Dray Mason

No. 22
- Position: Running back / wide receiver

Personal information
- Born: October 30, 1985 (age 40)
- Listed height: 5 ft 9 in (1.75 m)
- Listed weight: 180 lb (82 kg)

Career information
- High school: Bishop Chatard (Indianapolis, Indiana)
- College: Purdue
- NFL draft: 2008: undrafted

Career history
- Huntington Hammer (2011); Indianapolis Panthers (2013)*; Owensboro Rage (2013); Northern Kentucky River Monsters (2014);
- * Offseason or practice squad member only

Awards and highlights
- 1st Team All-UIFL (2011) (RB); 2nd Team All-UIFL (2011) (AP);

= Dray Mason =

American football player (born 1985)

Andray Lee Mason III (born October 30, 1985) is an American former football running back and wide receiver.

==Early life==
Dray attended Bishop Chatard High School in Indianapolis, Indiana. There he was a standout running back as well as a defensive back, while also playing basketball and track and field. He helped his Trojan teammates win their third consecutive IHSAA Class 3A state championship in a 49–0 victory over NorthWood High School. In his senior season championship game, Mason ran for 205 yards and five touchdowns. During its three-year run, the Trojans owned a 40–5 mark, including a perfect 15–0 season in 2002. The 2003 title moved Bishop Chatard into a tie for most football state championships with seven sharing the mark with Ben Davis High School. He was ranked a three-star prospect by Rivals.com as a cornerback, and his only other FBS school was Northern Illinois University. He was a high school teammate of Ryan Baker.
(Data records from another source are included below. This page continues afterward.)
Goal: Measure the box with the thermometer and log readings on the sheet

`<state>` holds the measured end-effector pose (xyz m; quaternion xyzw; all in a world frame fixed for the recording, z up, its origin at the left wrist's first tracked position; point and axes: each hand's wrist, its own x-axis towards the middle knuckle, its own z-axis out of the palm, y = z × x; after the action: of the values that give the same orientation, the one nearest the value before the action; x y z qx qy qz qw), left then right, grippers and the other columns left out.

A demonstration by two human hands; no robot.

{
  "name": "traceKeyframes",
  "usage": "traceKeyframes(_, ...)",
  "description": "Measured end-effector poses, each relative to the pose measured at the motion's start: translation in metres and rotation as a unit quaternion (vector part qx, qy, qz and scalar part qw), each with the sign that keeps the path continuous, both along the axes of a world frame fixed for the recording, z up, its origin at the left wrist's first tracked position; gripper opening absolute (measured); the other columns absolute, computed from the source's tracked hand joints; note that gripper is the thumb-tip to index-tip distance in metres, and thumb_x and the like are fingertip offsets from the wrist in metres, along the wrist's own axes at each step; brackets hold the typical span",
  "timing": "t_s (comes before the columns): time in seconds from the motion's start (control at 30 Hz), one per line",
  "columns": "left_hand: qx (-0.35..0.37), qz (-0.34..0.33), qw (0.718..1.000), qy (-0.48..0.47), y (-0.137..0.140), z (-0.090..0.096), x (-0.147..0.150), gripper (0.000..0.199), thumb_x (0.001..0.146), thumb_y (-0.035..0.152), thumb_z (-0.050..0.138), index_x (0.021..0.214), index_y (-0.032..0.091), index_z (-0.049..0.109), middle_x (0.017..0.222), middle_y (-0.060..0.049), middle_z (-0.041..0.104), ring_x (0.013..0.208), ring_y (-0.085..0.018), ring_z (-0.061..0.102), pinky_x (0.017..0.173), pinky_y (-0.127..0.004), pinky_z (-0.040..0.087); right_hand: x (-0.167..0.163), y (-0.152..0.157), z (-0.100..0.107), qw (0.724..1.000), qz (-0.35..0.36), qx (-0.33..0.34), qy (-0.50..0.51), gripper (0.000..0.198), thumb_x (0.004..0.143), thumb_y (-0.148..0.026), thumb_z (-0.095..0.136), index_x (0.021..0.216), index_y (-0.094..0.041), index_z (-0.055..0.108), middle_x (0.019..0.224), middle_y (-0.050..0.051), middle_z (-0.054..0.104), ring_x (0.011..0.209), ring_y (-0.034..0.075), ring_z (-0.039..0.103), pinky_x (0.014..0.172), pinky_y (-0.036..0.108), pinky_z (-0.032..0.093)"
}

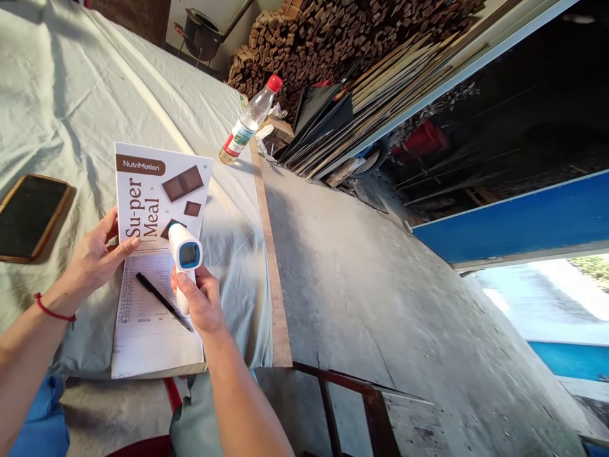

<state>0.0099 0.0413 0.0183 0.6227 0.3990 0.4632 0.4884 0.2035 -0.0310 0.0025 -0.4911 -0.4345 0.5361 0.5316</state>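
My right hand grips the handle of a white infrared thermometer with a blue screen, held upright over the papers. Just behind it stands a white "Su-per Meal" box printed with chocolate pieces; my left hand holds its left edge with the thumb on the front. A printed sheet lies flat under the box, with a black pen lying diagonally across it, close to my right hand. A red string circles my left wrist.
A phone in a brown case lies at the left on the grey cloth covering the table. A clear bottle with a red cap stands near the far edge. Stacked wood and boards fill the background; a dark chair frame stands below.
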Motion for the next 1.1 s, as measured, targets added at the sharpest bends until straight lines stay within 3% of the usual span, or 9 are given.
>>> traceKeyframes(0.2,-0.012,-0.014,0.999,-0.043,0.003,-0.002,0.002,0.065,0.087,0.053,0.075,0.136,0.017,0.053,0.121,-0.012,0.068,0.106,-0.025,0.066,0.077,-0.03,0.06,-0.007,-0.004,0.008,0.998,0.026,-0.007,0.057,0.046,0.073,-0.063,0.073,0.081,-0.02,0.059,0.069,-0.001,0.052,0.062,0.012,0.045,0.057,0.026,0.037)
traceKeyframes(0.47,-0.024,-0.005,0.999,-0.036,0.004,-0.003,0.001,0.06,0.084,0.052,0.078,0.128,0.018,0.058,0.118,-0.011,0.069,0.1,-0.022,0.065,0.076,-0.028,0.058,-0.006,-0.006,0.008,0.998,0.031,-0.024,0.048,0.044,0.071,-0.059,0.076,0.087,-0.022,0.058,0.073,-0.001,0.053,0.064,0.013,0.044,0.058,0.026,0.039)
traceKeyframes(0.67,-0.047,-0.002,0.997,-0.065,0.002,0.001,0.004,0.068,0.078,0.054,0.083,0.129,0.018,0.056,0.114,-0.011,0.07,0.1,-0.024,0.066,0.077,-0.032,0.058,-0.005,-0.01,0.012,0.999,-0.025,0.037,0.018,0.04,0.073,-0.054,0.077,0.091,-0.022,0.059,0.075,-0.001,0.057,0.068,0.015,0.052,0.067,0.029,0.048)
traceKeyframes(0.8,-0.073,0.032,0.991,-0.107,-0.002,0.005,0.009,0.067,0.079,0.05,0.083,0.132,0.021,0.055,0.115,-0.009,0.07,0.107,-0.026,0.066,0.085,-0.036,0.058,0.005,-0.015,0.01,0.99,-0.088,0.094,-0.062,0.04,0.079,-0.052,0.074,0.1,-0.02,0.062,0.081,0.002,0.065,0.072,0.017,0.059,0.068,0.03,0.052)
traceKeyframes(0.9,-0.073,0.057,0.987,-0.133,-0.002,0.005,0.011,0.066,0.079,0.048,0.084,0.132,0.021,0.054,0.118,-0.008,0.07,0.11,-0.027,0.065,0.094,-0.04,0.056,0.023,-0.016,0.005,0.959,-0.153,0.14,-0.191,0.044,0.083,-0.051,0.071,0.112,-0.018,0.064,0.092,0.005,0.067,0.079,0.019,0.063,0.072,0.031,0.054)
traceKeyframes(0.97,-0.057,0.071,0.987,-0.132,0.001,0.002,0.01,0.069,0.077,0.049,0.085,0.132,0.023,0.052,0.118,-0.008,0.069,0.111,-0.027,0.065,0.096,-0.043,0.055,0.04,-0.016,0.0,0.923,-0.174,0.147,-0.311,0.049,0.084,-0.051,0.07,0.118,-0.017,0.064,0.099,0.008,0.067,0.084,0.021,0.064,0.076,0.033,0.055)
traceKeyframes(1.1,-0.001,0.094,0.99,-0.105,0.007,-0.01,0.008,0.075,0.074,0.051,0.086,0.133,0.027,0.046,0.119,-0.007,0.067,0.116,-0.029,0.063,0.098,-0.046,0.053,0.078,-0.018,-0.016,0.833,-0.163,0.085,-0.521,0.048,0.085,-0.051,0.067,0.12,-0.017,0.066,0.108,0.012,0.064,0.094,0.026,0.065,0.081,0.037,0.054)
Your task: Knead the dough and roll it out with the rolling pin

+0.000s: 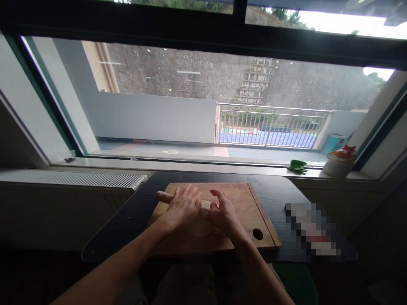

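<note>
A wooden rolling pin (pixel 163 196) lies slantwise over the board, its left end showing past my left hand (pixel 186 203). That hand rests flat across the pin, fingers stretched forward and slightly spread. Pale dough (pixel 206 207) shows between my hands, along the line of the pin. More of the dough spreads flat towards me, partly in shadow under my wrists. My right hand (pixel 224 209) is at the dough's right side, index finger arched and apart from the thumb. The thumb touches or nearly touches the dough. The pin's right end is hidden.
Beneath the dough is a wooden cutting board (pixel 244 212) with a round hole, on a black table (pixel 127 224). A blurred-out object (pixel 313 231) lies on the right. A radiator (pixel 79 178) stands left. A green item (pixel 297 166) and a white pot (pixel 339 165) sit on the windowsill.
</note>
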The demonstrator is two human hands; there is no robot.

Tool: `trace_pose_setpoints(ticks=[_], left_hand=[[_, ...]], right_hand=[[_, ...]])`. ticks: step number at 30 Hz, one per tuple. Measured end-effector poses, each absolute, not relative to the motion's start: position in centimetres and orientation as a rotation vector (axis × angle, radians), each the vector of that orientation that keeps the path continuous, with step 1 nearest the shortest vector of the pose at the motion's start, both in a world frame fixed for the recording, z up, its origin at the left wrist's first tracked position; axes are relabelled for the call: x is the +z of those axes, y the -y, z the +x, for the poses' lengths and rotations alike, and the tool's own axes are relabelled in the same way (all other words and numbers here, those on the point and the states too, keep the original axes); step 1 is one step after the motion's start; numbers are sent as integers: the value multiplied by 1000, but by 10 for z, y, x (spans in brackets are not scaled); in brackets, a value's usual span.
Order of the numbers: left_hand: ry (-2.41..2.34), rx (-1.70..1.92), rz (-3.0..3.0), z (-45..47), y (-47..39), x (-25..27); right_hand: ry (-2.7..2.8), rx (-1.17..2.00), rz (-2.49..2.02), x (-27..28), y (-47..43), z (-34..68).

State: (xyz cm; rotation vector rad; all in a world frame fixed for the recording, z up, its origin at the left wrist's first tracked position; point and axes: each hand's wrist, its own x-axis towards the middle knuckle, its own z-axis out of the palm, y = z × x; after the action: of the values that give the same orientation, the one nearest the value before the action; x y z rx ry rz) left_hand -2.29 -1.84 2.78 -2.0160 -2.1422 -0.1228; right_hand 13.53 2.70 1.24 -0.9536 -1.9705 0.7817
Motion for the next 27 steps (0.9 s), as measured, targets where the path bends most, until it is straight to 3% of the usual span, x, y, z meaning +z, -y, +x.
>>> trace_pose_setpoints(ticks=[5,11,23,27], left_hand=[[2202,42,-2162,-25,-4,40],[2480,-10,-2077,-27,-54,37],[2254,-63,-2010,-31,22,26],[2289,26,-2094,-32,11,31]], right_hand=[[2036,677,-1109,13,-56,126],[2133,444,-1267,15,-64,115],[2103,715,-1035,21,-7,132],[2065,795,-1064,21,-22,129]])
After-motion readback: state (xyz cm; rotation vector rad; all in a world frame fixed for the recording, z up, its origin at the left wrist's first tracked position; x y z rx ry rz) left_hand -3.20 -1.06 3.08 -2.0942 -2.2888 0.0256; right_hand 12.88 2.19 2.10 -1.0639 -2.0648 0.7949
Mason committed to Purdue University on June 28, 2004. TerBush was not heavily recruited, as he only had FBS offers from Indiana & Northern Illinois.

College recruiting
| Name | Hometown | School | Height | Weight | 40^{‡} | Commit date |
| Dray Mason RB | Indianapolis, Indiana | Bishop Chatard High School | 5 ft 10 in (1.78 m) | 175 lb (79 kg) | 4.4 | Jun 28, 2004 |
Recruit ratings: Scout: Rivals:
Overall recruit ranking: Scout: 85 (RB) Rivals: 56 (RB), 8 (IN)
Note: In many cases, Scout, Rivals, 247Sports, On3, and ESPN may conflict in their listings of height and weight.; In these cases, the average was taken. ESPN grades are on a 100-point scale.; Sources: "Purdue Football Commitment List". Rivals. Retrieved October 1, 2012.; "Purdue College Football Recruiting Commits". Scout. Retrieved October 1, 2012.; "Scout.com Team Recruiting Rankings". Scout. Retrieved October 1, 2012.; "2005 Team Ranking". Rivals.com. Retrieved October 1, 2012.;

==College career==
Dray attended Purdue University where he was a running back and defensive back under coach Joe Tiller. His freshman season he was redshirted. The next year, he moved from cornerback to running back to help add depth. His sophomore season, he was a contributor on Special Teams, and got one carry for 4 yards. For the 2007 season, Dray was ruled academically ineligible, and didn't play for the Boilermakers.

==Professional career==

===Huntington Hammer===
In 2011, Mason signed to play indoor football with the Huntington Hammer in the UIFL. The Hammer went 7-7 and made the playoffs. Dray was 2nd on the team, but also 2nd in the league in rushing to Martevious Young, and was named 1st Team All-UIFL as a running back, and 2nd Team All-UIFL as an All-Purpose Player.

===Indianapolis Panthers===
In 2012, Mason signed with the Indianapolis Panthers who were slated to play in the Ultimate Indoor Football League in 2013. The Panthers however, pulled out of the league due to its southern movement.

===Owensboro Rage===
In September 2012, Mason signed with the Owensboro Rage of the Continental Indoor Football League for the 2013 season. Mason will move to wide receiver for the Rage, going away from his natural position of running back.

===Northern Kentucky River Monsters===
Mason signed with the Northern Kentucky River Monsters in January 2014.